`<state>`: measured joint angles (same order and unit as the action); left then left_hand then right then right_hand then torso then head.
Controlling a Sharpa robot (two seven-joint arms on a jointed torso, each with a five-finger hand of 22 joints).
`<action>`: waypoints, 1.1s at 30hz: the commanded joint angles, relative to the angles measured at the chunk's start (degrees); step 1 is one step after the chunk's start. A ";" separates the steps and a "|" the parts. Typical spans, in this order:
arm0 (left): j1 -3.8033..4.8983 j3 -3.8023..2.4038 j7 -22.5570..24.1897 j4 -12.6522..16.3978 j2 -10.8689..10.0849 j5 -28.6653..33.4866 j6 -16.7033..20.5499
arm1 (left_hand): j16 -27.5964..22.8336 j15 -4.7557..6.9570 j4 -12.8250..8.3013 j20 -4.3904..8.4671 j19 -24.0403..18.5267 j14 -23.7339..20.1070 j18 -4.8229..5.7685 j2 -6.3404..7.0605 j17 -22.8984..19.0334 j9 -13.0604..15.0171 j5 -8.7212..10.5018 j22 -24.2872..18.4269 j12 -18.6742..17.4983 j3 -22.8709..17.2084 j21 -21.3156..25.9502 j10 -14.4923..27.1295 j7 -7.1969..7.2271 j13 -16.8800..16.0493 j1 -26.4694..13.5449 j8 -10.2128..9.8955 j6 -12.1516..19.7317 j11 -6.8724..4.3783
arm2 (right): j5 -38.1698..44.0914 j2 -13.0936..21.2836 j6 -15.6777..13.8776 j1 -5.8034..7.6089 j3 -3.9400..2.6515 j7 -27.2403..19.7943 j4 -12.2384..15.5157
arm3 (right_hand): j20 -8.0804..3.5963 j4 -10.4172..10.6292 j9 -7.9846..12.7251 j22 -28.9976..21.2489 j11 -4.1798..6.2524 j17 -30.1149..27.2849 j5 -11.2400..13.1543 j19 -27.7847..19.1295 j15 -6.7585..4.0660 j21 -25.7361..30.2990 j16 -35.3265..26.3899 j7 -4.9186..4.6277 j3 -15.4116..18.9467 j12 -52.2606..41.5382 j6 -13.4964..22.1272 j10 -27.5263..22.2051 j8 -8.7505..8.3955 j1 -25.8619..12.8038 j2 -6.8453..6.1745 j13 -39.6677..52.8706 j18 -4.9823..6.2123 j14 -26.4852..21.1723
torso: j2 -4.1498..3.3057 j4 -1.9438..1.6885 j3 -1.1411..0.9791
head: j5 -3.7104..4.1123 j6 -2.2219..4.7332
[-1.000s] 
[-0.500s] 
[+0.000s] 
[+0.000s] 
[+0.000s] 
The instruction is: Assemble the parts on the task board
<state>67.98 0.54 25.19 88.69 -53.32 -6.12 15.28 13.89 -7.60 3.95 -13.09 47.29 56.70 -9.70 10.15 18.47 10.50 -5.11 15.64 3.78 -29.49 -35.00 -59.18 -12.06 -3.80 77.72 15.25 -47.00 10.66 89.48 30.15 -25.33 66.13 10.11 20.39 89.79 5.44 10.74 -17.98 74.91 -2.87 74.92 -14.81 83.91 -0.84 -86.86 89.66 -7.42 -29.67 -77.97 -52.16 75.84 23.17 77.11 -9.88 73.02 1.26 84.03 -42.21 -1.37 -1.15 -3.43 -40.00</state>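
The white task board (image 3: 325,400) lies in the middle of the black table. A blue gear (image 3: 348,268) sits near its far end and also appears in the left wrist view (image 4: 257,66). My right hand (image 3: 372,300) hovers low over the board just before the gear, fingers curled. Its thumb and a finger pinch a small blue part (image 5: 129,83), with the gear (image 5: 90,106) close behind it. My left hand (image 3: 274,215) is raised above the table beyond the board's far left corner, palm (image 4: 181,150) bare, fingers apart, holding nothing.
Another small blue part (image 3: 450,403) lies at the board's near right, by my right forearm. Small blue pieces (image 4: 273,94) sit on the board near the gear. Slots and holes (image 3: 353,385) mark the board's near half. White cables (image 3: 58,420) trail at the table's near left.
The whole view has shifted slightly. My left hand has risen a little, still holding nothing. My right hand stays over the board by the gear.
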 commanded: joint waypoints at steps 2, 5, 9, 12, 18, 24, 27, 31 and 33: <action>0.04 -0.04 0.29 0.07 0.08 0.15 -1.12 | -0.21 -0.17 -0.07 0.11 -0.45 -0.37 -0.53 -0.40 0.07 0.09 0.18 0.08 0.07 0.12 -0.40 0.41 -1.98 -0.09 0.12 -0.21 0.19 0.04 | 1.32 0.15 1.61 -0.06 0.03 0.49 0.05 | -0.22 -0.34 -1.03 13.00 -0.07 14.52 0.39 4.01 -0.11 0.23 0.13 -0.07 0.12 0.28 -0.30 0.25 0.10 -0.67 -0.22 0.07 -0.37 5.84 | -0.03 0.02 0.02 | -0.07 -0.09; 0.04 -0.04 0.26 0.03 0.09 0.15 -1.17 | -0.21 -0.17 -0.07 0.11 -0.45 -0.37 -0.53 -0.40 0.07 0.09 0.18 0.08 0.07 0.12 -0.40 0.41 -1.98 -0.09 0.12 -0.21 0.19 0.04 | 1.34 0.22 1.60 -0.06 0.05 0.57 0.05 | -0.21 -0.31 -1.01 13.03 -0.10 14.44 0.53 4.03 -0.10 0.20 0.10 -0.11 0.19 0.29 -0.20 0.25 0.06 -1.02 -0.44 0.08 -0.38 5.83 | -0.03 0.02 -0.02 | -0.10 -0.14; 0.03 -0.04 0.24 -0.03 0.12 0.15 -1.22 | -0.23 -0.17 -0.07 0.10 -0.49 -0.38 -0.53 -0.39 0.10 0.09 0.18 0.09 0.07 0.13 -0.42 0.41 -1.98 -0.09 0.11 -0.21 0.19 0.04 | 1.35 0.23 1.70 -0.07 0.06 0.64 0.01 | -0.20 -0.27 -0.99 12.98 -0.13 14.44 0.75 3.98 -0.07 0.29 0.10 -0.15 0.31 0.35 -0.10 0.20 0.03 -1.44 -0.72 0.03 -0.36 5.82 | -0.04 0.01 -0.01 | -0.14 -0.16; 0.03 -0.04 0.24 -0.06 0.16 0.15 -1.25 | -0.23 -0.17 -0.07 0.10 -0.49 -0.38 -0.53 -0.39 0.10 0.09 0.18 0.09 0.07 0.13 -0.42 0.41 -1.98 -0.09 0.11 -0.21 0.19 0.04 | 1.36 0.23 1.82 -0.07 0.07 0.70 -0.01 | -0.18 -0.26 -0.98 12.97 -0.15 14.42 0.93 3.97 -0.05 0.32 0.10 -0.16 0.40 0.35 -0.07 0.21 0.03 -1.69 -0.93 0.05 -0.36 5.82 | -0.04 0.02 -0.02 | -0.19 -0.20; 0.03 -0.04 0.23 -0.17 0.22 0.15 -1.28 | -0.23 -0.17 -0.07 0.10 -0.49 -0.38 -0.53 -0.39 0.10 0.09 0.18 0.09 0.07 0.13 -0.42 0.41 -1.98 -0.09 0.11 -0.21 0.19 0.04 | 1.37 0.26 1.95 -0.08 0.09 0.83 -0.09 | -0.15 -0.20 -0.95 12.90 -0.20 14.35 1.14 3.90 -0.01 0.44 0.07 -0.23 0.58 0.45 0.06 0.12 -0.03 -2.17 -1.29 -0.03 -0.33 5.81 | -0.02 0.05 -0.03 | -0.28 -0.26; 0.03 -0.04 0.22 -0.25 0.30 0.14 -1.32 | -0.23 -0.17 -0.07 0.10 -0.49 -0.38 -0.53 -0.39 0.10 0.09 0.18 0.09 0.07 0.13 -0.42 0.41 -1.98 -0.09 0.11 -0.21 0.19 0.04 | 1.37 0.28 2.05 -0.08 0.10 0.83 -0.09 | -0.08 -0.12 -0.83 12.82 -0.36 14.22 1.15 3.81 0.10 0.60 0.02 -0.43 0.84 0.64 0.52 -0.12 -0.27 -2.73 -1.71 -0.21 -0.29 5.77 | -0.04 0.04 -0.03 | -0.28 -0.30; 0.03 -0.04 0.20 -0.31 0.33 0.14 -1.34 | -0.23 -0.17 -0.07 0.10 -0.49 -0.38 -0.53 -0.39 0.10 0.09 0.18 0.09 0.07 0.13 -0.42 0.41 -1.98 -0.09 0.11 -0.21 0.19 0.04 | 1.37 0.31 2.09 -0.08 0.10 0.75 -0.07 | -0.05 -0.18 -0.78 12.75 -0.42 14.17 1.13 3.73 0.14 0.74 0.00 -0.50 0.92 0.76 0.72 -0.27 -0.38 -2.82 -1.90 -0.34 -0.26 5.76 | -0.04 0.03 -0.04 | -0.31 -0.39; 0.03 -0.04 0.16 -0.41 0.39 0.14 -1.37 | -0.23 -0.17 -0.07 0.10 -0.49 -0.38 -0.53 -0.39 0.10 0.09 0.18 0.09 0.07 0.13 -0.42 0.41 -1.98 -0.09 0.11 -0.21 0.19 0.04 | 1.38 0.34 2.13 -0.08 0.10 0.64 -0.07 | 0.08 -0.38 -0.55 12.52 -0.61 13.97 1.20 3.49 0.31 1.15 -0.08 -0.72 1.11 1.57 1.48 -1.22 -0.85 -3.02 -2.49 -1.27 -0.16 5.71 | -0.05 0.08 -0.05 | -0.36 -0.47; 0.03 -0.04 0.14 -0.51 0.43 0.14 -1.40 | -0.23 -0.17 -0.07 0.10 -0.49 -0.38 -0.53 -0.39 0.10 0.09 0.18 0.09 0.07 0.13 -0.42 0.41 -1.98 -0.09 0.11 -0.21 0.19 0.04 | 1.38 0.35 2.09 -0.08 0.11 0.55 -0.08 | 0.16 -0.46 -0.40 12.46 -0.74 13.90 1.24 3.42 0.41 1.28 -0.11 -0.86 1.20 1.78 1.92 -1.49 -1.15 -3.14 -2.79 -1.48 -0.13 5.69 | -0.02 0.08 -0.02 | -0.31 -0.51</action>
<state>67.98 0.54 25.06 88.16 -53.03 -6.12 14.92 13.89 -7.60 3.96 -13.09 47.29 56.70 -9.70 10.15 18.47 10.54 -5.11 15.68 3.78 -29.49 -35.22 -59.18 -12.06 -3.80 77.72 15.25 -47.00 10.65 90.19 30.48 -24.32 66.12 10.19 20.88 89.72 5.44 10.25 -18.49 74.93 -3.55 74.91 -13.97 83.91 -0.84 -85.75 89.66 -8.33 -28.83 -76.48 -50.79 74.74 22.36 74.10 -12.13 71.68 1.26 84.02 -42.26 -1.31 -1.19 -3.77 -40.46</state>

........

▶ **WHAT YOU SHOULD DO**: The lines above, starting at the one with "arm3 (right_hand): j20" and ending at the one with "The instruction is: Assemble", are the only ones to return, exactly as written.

▶ **OUTPUT OF THE TASK**:
arm3 (right_hand): j20 -8.0804..3.5963 j4 -10.4172..10.6292 j9 -7.9846..12.7251 j22 -28.9976..21.2489 j11 -4.1798..6.2524 j17 -30.1149..27.2849 j5 -11.2400..13.1543 j19 -27.7847..19.1295 j15 -6.7585..4.0660 j21 -25.7361..30.2990 j16 -35.3265..26.3899 j7 -4.9186..4.6277 j3 -15.4116..18.9467 j12 -52.2606..41.5382 j6 -13.4964..22.1272 j10 -27.5263..22.2051 j8 -8.7505..8.3955 j1 -25.8619..12.8038 j2 -6.8453..6.1745 j13 -39.6677..52.8706 j18 -4.9823..6.2123 j14 -26.4852..21.1723
torso: j2 -4.1498..3.3057 j4 -1.9438..1.6885 j3 -1.1411..0.9791
head: j5 -3.7104..4.1123 j6 -2.2219..4.7332
[-1.000s] 
[-0.500s] 
[+0.000s] 
[+0.000s] 
[+0.000s] 
The instruction is: Assemble the parts on the task board

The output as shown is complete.